**Exercise objective**
The entire listing below must be written out word for word.

**Data extract**
▬▬▬▬▬▬
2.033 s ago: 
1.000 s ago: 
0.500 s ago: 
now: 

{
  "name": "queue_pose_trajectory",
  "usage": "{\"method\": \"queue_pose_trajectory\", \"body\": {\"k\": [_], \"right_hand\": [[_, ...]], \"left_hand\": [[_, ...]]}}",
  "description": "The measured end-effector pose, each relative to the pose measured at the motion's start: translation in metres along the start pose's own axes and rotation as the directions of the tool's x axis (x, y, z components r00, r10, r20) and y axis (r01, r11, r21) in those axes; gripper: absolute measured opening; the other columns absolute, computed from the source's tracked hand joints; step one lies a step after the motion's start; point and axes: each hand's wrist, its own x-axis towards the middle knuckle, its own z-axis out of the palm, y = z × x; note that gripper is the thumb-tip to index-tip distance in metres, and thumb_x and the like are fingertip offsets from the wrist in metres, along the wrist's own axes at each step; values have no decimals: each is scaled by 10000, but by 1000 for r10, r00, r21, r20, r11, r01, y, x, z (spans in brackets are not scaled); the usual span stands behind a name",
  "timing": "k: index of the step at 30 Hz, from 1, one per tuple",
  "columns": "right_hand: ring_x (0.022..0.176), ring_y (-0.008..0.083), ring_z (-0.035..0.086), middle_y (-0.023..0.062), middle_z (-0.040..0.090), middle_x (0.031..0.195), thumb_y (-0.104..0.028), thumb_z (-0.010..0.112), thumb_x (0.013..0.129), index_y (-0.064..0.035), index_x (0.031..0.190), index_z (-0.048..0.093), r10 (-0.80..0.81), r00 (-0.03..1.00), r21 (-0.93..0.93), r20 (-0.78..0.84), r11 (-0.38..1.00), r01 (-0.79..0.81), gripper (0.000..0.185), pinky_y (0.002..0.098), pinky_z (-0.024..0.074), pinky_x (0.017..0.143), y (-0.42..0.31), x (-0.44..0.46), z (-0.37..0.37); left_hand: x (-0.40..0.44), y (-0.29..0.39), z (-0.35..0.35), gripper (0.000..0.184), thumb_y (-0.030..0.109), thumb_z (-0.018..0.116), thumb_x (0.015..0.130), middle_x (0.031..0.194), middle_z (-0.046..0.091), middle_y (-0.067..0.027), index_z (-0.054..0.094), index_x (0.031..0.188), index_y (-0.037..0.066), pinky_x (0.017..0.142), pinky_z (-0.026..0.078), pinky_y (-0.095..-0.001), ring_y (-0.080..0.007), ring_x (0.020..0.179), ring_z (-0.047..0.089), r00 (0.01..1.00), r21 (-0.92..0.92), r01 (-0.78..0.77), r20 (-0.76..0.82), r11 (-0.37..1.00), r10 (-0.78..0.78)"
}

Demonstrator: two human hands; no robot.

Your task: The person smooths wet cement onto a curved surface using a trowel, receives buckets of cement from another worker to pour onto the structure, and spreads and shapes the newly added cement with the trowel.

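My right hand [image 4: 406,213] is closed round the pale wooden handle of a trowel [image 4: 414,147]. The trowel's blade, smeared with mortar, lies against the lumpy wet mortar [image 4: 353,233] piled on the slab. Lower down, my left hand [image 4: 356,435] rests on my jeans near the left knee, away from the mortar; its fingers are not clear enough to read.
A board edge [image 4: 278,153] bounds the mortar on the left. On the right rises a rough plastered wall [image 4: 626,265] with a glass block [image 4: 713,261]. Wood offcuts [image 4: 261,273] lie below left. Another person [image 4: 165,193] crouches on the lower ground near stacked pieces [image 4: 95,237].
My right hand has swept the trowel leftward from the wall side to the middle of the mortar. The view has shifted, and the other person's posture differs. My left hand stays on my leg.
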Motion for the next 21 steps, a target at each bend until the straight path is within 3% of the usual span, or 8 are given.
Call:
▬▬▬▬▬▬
**Task result**
2.033 s ago: 
1.000 s ago: 
0.500 s ago: 
now: 

{
  "name": "queue_pose_trajectory",
  "usage": "{\"method\": \"queue_pose_trajectory\", \"body\": {\"k\": [_], \"right_hand\": [[_, ...]], \"left_hand\": [[_, ...]]}}",
  "description": "The measured end-effector pose, each relative to the pose measured at the motion's start: translation in metres along the start pose's own axes and rotation as the directions of the tool's x axis (x, y, z components r00, r10, r20) and y axis (r01, r11, r21) in those axes; gripper: absolute measured opening; the other columns absolute, computed from the source's tracked hand joints; step one lies a step after the motion's start; point and axes: each hand's wrist, its own x-axis towards the middle knuckle, its own z-axis out of the palm, y = z × x; note that gripper is the thumb-tip to index-tip distance in metres, and thumb_x and the like are fingertip offsets from the wrist in metres, along the wrist's own axes at each step; values have no decimals: each is scaled by 10000, but by 1000 for r10, r00, r21, r20, r11, r01, y, x, z (spans in brackets are not scaled); the usual span stands behind a name",
  "timing": "k: index of the step at 30 Hz, from 1, one per tuple",
  "columns": "right_hand: ring_x (0.022..0.176), ring_y (-0.008..0.083), ring_z (-0.035..0.086), middle_y (-0.023..0.062), middle_z (-0.040..0.090), middle_x (0.031..0.195), thumb_y (-0.104..0.028), thumb_z (-0.010..0.112), thumb_x (0.013..0.129), index_y (-0.064..0.035), index_x (0.031..0.190), index_z (-0.048..0.093), r10 (-0.80..0.81), r00 (-0.03..1.00), r21 (-0.93..0.93), r20 (-0.78..0.84), r11 (-0.38..1.00), r01 (-0.79..0.81), gripper (0.000..0.185), pinky_y (0.002..0.098), pinky_z (-0.024..0.074), pinky_x (0.017..0.143), y (-0.42..0.31), x (-0.44..0.46), z (-0.37..0.37); left_hand: x (-0.40..0.44), y (-0.29..0.39), z (-0.35..0.35), gripper (0.000..0.184), thumb_y (-0.030..0.109), thumb_z (-0.018..0.116), thumb_x (0.015..0.130), middle_x (0.031..0.194), middle_z (-0.046..0.091), middle_y (-0.067..0.027), index_z (-0.054..0.094), index_x (0.031..0.188), index_y (-0.037..0.066), pinky_x (0.017..0.142), pinky_z (-0.026..0.078), pinky_y (-0.095..-0.001), ring_y (-0.080..0.007), ring_x (0.020..0.179), ring_z (-0.047..0.089), r00 (0.01..1.00), r21 (-0.92..0.92), r01 (-0.78..0.77), r20 (-0.76..0.82), r11 (-0.37..1.00), r10 (-0.78..0.78)"
}

Demonstrator: two human hands; no robot.

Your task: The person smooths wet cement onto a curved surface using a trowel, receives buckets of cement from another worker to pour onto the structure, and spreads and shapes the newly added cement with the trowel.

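My right hand [image 4: 406,213] is closed round the pale wooden handle of a trowel [image 4: 414,147]. The trowel's blade, smeared with mortar, lies against the lumpy wet mortar [image 4: 353,233] piled on the slab. Lower down, my left hand [image 4: 356,435] rests on my jeans near the left knee, away from the mortar; its fingers are not clear enough to read.
A board edge [image 4: 278,153] bounds the mortar on the left. On the right rises a rough plastered wall [image 4: 626,265] with a glass block [image 4: 713,261]. Wood offcuts [image 4: 261,273] lie below left. Another person [image 4: 165,193] crouches on the lower ground near stacked pieces [image 4: 95,237].
My right hand has swept the trowel leftward from the wall side to the middle of the mortar. The view has shifted, and the other person's posture differs. My left hand stays on my leg.
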Motion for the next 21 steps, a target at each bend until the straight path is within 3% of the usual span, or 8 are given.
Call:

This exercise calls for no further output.